Xander terdiam kala mendengar apa yang diucapkan oleh Audrey. Tak ada yang bisa Xander katakan. Pria itu seakan mengiyakan ucapan Audrey hanya saja Xander tak mengeluarkan sepatah kata pun pada Audrey.
Audrey membawa tangannya membelai pipi Xander, wanita itu kembali melumat bibir Xander dengan begitu lembut. Hanyut. Xander pun hanyut akan ciuman Audrey. Sebagai pria normal yang merasakan kelembutan bibir Audrey tak akan mampu Xander tolak.
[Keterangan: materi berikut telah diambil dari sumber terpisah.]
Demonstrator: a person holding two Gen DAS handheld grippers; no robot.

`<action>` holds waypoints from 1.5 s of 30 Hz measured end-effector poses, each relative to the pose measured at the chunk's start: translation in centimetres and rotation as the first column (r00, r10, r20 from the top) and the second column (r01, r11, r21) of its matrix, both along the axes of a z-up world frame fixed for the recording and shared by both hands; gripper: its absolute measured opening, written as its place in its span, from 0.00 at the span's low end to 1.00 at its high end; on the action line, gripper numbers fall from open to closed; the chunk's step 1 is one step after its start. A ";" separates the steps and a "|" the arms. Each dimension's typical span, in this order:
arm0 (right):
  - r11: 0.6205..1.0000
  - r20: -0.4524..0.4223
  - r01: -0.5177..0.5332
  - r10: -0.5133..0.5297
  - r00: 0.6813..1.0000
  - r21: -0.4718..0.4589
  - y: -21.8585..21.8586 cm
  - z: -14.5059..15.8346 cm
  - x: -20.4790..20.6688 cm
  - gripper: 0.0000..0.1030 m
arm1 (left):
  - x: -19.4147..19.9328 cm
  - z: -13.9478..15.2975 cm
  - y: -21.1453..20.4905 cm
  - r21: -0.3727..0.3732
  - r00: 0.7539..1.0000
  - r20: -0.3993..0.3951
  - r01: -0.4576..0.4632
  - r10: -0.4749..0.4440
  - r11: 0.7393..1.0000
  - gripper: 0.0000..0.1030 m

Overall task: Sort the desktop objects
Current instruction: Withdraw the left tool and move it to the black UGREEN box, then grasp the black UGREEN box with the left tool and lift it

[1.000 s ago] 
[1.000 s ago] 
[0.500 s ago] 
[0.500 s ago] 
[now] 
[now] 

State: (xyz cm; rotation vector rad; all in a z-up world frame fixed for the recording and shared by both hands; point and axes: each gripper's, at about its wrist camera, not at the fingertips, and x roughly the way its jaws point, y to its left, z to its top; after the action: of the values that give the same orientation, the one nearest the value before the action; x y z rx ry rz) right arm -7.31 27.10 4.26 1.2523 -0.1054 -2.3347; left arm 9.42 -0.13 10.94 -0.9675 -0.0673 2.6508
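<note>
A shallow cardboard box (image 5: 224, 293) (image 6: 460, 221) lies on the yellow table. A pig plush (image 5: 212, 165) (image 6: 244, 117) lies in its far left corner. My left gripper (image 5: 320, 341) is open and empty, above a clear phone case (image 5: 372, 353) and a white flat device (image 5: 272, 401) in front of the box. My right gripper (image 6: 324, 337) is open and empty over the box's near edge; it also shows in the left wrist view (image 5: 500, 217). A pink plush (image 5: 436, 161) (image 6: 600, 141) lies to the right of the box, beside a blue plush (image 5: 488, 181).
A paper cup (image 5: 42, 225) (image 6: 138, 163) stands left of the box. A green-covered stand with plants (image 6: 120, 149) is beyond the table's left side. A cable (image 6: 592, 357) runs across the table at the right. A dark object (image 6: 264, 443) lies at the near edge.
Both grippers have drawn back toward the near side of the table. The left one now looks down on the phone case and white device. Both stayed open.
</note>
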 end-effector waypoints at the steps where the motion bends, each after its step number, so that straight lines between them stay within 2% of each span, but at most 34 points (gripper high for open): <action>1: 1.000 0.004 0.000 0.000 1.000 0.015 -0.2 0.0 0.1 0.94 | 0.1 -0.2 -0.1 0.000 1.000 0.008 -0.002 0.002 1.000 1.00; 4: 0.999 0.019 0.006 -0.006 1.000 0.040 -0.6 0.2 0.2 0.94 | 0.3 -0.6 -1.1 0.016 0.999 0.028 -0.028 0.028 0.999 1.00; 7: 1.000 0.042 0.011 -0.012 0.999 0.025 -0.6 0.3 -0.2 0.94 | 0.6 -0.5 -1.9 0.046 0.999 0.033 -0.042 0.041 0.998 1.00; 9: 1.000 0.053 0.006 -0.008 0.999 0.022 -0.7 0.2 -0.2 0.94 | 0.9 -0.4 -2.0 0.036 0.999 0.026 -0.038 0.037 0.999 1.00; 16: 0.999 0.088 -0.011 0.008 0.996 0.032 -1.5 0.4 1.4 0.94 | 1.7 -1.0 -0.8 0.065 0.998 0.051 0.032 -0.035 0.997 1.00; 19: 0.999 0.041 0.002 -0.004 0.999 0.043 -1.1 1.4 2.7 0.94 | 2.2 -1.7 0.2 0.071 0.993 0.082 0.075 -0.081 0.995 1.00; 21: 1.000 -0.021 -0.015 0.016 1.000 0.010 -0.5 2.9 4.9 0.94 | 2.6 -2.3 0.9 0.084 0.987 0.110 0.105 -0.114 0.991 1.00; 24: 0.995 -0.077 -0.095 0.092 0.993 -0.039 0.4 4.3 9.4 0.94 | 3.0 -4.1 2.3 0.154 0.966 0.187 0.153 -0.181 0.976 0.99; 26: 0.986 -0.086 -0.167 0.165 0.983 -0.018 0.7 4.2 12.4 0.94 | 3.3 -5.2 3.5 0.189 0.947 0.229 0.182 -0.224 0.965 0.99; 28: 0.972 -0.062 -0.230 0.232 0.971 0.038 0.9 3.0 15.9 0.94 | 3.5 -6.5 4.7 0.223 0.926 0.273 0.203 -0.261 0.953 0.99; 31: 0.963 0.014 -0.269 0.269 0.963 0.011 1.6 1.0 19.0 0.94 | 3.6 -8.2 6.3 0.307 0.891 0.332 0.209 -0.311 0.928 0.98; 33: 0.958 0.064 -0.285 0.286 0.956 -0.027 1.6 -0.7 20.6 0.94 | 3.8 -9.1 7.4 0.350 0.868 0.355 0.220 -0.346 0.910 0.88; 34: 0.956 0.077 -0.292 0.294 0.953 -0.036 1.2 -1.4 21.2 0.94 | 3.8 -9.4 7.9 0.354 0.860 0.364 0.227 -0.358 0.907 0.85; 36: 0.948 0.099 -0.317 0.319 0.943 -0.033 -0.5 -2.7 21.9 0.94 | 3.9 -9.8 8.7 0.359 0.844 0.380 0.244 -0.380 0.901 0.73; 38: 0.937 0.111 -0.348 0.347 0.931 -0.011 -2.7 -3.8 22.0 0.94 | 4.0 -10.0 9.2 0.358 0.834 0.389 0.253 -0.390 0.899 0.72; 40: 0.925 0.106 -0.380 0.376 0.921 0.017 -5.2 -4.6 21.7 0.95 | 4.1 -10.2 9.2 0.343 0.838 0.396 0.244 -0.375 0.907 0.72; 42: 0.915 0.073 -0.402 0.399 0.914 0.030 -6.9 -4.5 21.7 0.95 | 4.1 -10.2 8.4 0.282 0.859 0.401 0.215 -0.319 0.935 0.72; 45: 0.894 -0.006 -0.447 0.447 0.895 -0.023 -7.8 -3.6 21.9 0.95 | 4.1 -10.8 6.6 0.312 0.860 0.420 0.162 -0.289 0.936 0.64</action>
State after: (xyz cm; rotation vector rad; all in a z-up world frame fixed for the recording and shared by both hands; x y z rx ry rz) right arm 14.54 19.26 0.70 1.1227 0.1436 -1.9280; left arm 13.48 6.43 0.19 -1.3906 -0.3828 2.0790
Xander menarik tengkuk leher Audrey, membalas ciuman bibir Audrey begitu lembut dan sedikit liar. Bibir Xander mengulum bibir bawah Audrey. Bergantian dengan Audrey yang mengulum bibir atas Xander. Lidah mereka saling membelit satu sama lain. Bertukar saliva yang seakan menyalurkan gairah membara. Desahan pelan lolos di bibir Audrey kala Xander memperdalam ciumannya dengan begitu agresif dan menuntut. Letupan hasrat keduanya pun telah berkobar. Kenyataannya ciuman itu mampu membangkitkan hasrat mereka.
***
Para pelayan mondar-mandir begitu sibuk mengantarkan segala kebutuhkan sang pengantin yang kini tengah dirias. Ya, hari ini adalah hari yang telah dinanti-nantikan Audrey. Hari di mana Audrey akan menikah dengan pria yang begitu dia cintai. Tak pernah Audrey sangka kalau hari ini akan terjadi dalam hidupnya. Mimpi yang selama ini Audrey impikan selangkah lagi akan terwujud. Dan hal itu yang membuat Audrey menunjukan wajah yang bahagia.
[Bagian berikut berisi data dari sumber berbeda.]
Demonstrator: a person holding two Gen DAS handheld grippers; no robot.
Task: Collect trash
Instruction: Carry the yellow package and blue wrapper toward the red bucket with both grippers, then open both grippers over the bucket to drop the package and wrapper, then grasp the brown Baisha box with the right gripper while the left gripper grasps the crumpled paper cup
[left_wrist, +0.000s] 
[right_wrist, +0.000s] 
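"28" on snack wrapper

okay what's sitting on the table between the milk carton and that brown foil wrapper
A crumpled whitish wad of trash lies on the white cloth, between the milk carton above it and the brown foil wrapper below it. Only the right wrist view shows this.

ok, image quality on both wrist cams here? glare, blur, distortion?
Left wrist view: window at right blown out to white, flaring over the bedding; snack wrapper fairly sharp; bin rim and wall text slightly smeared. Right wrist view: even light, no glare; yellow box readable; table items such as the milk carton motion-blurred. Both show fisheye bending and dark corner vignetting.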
“Perfect,” ucap sang make-up artist kala sudah merias wajah Audrey. “Anda sangat cantik, Nona. Mata Anda benar-benar indah. Oh astaga, wajah Anda mirip seperti boneka. Tuhan benar-benar memberikan kesempurnaan pada Anda.”
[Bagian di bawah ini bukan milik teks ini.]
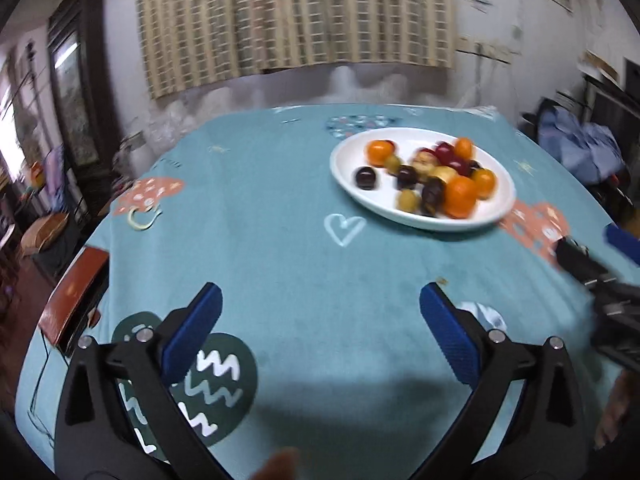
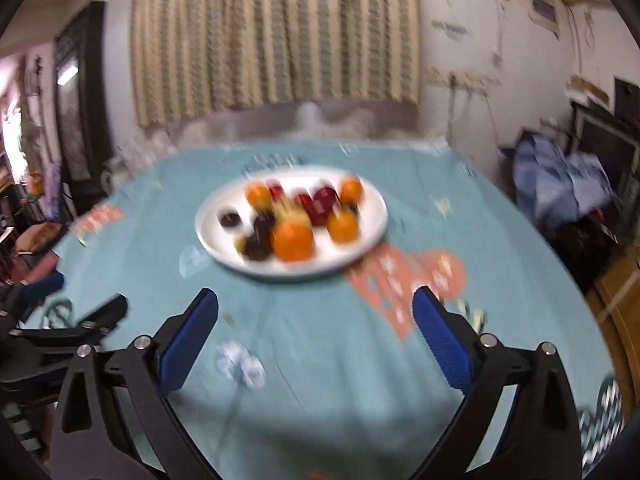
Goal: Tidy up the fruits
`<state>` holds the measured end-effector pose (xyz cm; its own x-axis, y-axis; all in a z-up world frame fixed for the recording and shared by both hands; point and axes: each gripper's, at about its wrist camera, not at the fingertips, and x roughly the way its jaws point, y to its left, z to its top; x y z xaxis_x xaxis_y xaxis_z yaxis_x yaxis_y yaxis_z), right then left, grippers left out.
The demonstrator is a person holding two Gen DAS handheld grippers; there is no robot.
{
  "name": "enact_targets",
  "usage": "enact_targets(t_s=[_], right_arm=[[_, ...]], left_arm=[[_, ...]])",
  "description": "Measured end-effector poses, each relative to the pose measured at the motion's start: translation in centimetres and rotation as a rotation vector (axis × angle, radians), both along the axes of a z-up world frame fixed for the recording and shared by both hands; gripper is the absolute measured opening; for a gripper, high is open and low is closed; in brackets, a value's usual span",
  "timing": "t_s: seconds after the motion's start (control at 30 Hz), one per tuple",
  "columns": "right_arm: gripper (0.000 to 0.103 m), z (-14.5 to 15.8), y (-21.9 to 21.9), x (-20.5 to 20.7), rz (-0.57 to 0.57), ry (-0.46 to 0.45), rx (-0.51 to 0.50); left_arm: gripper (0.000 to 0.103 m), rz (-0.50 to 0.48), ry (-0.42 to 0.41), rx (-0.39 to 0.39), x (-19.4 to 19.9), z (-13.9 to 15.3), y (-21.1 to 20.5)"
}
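Note:
A white oval plate [image 1: 500,196] sits on the teal tablecloth, far right in the left wrist view and at centre [image 2: 372,232] in the blurred right wrist view. It holds several fruits: oranges [image 1: 460,197], dark plums [image 1: 365,178], red fruits [image 1: 450,156] and green ones [image 1: 409,200]. My left gripper [image 1: 320,300] stands open over bare cloth, well short and left of the plate, nothing between its blue pads. My right gripper [image 2: 315,304] is open too, empty, just short of the plate. The right gripper's fingers [image 1: 580,256] show at the left view's right edge.
A teal tablecloth [image 1: 280,208] with printed hearts and coloured shapes covers the table. A reddish-brown chair back [image 1: 76,296] stands at the table's left edge. Striped curtain on the far wall; clothes and furniture [image 2: 560,184] are piled to the right. The left gripper [image 2: 60,320] shows at the right view's left edge.

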<state>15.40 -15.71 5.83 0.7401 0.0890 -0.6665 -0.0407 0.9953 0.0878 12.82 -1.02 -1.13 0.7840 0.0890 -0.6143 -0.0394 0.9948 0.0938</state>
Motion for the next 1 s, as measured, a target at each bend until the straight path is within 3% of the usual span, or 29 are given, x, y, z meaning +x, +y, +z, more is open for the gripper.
enact_targets(t_s=[0.2,0.53,1.0], right_arm=[[0.099,-0.2,0.7,-0.2,-0.012,-0.011,-0.059],[0.102,-0.5,0.0,0.0,-0.01,0.031,-0.001],[0.102,-0.6,0.1,-1.1,-0.012,0.028,-0.017]], left_arm=[[0.101,-0.004,-0.073,0.023,-1.2,0.6,-0.4],[0.101,-0.036,-0.08,0.03,-1.4,0.8,-1.0],[0.101,-0.033,-0.065,-0.016,-1.1,0.7,-0.5]])
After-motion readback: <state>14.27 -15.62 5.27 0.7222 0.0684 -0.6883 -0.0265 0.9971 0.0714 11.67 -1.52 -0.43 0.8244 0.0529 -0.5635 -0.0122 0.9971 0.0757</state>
Audrey tersenyum. “Terima kasih banyak. Ini juga karena berkat tanganmu.”
“Tidak, Nona. Ini bukan hanya karena riasan wajah tapi karena memang Anda sangat cantik,” puji sang make-up artist. “Baiklah, Nona, mari saya bantu untuk menggantikan gaun pengantin Anda.”
Audrey menganggukan kepalanya merespon ucapan sang make-up artist. Lantas Audrey segera dibantu oleh sang make-up artist mengganti gaun pengantin yang telah disiapkan. Dan ketika gaun pengantin sudah dipakai oleh Audrey, tatapan sang make-up artist menatap kagum gaun pengantin yang membalut tubuh Audrey.
“Gaun ini sangat cantik di tubuh Anda, Nona,” puji sang make-up artist tulus.
“Terima kasih,” jawab Audrey hangat.
“Audrey.” Suara riang seorang wanita melangkah memasuki ruang rias. Refleks, Audrey mengalihkan pandangannya pada sumber suara itu.
“Dakota? Kau sudah pulang?” Audrey terkejut melihat Dakota—sepupu kandungnya yang terakhir Audrey dengar tengah berlibur ke Maldives. Bisa dikatakan hidup Dakota lebih banyak traveling keliling dunia dari pada mengurus perusahaan keluarga. Hal itu yang membuat Dakota kerap dimarahi oleh keluarga besar.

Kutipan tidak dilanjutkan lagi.